▸ Activity
Copy out again, unchanged, the listing below from the line that has "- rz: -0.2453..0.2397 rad" through the line that has "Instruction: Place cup".

───── Data for analysis

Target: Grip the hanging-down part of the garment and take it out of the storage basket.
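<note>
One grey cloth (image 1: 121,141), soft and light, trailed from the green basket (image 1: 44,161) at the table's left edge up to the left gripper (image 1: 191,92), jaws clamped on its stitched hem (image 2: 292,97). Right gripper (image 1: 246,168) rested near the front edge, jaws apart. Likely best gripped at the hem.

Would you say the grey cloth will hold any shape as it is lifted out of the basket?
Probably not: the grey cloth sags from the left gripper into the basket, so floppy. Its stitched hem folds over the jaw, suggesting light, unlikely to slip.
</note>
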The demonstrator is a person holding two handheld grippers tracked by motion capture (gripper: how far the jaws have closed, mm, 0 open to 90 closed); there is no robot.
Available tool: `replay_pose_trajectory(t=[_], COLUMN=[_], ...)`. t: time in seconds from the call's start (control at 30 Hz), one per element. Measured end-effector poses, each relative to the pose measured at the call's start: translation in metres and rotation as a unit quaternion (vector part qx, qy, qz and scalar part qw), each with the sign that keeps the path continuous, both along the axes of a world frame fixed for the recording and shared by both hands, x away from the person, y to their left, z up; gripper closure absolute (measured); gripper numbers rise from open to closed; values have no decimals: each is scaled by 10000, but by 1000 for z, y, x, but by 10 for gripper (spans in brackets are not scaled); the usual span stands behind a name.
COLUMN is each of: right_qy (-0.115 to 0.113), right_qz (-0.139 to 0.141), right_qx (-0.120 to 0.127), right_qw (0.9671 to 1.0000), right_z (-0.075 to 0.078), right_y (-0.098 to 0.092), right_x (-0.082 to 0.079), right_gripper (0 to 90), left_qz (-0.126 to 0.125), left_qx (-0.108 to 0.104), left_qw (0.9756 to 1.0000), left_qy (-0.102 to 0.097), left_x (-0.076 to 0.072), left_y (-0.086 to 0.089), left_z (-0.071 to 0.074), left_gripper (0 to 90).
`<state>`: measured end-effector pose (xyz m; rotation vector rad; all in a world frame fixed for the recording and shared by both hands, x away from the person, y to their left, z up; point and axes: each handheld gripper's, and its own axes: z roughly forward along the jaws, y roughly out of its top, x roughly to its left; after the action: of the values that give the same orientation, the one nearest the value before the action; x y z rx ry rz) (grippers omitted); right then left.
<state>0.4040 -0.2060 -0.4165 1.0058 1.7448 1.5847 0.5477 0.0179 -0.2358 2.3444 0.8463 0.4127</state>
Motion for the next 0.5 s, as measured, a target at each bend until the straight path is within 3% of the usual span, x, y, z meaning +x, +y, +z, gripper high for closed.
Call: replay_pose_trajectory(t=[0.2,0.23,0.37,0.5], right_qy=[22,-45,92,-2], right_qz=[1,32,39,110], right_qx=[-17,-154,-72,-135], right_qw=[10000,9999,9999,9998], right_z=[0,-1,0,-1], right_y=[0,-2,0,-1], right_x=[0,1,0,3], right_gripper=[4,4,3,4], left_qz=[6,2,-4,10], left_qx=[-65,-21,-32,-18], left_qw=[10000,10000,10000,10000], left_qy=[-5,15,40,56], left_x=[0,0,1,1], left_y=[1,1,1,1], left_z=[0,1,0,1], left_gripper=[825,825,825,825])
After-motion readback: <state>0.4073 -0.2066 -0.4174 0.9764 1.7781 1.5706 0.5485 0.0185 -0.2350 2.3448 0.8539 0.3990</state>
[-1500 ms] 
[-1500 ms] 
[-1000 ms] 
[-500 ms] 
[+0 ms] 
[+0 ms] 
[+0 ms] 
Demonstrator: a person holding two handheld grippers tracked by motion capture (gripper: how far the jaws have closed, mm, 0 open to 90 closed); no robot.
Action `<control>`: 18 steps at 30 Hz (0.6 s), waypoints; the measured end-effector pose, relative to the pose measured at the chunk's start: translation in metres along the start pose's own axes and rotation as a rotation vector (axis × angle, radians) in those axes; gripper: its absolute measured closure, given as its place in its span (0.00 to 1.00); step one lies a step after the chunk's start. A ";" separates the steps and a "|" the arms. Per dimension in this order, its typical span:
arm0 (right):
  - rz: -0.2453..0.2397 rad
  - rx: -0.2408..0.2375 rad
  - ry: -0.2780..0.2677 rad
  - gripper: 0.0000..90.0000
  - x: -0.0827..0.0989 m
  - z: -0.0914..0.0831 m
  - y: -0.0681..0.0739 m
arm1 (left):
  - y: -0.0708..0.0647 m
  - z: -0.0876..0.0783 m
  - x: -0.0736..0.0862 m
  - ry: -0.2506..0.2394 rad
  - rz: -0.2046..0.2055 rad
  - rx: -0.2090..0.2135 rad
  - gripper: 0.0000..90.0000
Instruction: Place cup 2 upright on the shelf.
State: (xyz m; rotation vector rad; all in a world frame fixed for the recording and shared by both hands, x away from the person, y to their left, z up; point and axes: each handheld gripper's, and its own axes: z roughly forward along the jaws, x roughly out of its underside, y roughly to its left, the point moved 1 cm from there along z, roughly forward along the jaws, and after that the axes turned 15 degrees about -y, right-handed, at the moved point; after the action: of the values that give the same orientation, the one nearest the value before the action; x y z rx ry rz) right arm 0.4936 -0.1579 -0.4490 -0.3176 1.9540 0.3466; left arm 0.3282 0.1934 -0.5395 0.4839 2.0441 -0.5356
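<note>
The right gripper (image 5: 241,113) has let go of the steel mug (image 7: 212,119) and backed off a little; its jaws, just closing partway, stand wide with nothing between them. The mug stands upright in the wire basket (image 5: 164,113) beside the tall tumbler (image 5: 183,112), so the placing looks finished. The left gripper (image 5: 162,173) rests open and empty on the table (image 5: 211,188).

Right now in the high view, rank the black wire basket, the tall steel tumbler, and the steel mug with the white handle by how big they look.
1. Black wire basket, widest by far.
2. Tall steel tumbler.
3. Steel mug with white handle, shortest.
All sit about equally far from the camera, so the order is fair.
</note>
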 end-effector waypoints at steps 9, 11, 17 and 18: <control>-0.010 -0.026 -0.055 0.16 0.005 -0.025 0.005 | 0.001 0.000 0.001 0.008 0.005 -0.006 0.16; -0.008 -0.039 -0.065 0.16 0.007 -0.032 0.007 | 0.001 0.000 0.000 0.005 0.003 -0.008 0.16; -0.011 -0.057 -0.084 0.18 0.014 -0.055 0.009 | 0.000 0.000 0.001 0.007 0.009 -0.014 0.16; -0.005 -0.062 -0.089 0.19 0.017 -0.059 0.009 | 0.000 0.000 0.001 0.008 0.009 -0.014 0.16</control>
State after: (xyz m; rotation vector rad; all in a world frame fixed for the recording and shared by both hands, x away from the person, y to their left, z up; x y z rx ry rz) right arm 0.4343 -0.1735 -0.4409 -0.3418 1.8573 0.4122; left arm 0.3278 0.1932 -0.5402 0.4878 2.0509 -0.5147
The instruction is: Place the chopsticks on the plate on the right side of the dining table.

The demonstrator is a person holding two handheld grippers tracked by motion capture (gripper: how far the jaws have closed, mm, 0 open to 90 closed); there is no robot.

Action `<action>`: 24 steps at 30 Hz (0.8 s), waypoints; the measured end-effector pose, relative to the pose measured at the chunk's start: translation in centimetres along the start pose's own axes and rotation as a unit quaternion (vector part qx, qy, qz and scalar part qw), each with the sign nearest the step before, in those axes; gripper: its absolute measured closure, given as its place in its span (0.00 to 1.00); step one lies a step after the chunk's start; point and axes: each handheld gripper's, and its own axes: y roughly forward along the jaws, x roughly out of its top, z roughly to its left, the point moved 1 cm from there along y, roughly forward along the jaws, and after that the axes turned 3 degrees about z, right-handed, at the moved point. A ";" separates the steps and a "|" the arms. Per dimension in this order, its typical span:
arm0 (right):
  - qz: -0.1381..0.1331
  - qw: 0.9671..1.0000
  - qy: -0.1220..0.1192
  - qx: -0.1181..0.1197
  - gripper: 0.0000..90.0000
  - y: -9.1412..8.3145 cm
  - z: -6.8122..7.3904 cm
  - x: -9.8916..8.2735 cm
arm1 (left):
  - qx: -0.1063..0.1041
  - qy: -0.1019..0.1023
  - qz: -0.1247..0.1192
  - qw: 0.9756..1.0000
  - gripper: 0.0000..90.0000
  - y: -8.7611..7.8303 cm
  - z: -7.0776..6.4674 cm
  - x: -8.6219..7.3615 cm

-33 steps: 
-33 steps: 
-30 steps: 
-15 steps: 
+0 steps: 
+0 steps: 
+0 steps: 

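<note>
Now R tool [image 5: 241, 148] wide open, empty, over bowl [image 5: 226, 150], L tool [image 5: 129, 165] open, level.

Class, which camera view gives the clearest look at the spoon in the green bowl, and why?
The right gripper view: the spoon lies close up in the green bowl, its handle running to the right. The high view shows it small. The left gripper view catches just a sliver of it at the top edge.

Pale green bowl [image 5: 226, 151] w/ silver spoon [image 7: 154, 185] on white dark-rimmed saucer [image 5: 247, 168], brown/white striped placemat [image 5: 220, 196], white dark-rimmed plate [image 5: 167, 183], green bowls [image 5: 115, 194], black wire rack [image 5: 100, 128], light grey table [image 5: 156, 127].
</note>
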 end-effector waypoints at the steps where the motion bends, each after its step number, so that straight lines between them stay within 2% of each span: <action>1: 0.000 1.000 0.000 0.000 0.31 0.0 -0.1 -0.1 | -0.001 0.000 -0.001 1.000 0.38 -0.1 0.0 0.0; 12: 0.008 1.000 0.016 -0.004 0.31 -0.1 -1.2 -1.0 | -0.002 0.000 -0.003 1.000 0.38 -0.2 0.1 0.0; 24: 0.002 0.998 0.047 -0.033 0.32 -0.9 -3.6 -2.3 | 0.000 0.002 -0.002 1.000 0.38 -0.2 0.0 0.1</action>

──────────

▸ Result
  - rz: -0.2453..0.2397 rad
  - rx: -0.2408..0.2375 rad
  - ry: -0.2780..0.2677 rad
  - gripper: 0.0000..90.0000
  - x: -0.0827..0.0989 m
  - z: -0.0914..0.0831 m
  - y: -0.0681..0.0739 m
arm1 (left):
  - y: -0.0708..0.0647 m
  - z: -0.0876..0.0783 m
  - x: -0.0736..0.0862 m
  - ry: -0.2506..0.2394 rad
  - rz: -0.2046..0.2055 rad
  - rx: -0.2090..0.2135 rad
  - gripper: 0.0000..90.0000
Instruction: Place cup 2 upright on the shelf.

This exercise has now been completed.